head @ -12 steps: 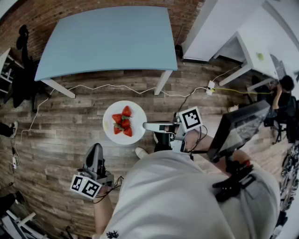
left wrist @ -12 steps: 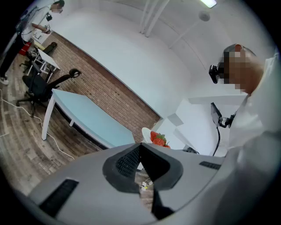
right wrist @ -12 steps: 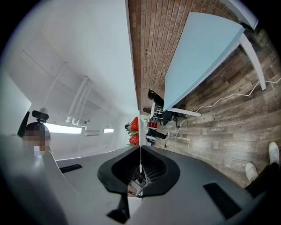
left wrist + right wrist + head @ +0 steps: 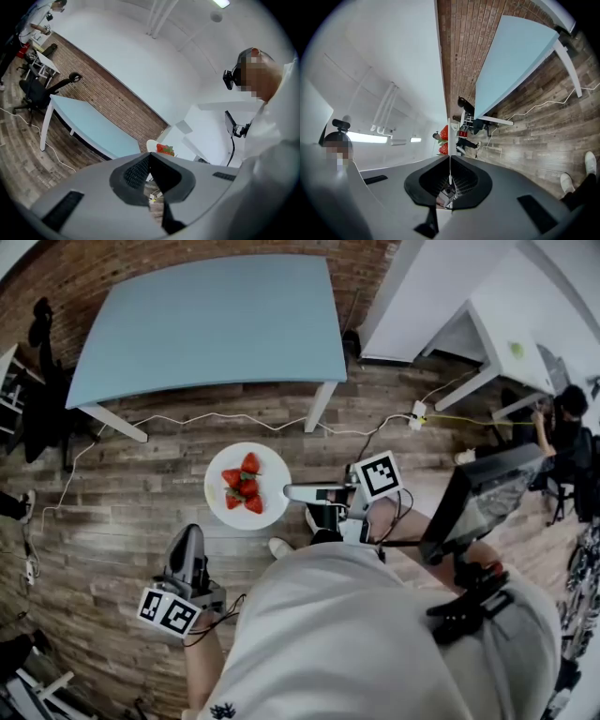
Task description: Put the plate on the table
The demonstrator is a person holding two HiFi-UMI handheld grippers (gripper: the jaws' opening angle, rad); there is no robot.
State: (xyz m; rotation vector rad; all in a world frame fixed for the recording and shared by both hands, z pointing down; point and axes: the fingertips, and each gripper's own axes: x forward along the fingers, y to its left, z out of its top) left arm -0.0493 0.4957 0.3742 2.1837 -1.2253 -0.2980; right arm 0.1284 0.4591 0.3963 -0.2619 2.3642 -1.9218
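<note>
Plate (image 4: 246, 486) hangs in the air over the wooden floor (image 4: 141, 493), white and round, with a heap of red strawberries (image 4: 243, 487) at its middle. It is short of the table (image 4: 206, 320) and not resting on anything. I see the right gripper (image 4: 298, 491) clamped on its right-hand rim. In the right gripper view the 2 jaws are closed tight on that rim, which runs edge-on as a thin white line between the pads (image 4: 461, 180). 2 of the strawberries (image 4: 444, 140) show beyond the jaw tips.

My left gripper (image 4: 188, 536) is held lower and to the left, well apart from the plate. In the left gripper view its 2 jaws meet at the tips with nothing between them, and the plate with its fruit shows just past them.

The table is pale blue with white legs, its top bare, standing beyond the plate against a red brick wall (image 4: 459, 47). A white cable (image 4: 216, 415) trails across the floorboards between the table legs and the plate. A black office chair (image 4: 40, 91) stands off the table's left end. To the right is a white desk (image 4: 497, 343), with a person (image 4: 562, 418) sitting near it.
</note>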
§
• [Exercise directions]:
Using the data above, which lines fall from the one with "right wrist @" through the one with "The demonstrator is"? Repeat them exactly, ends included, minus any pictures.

• [Result]:
right wrist @ -12 steps: 
left wrist + right wrist + head @ +0 steps: 
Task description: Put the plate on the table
The demonstrator is a person holding two HiFi-UMI handheld grippers (gripper: the jaws' opening angle, rad); there is no robot.

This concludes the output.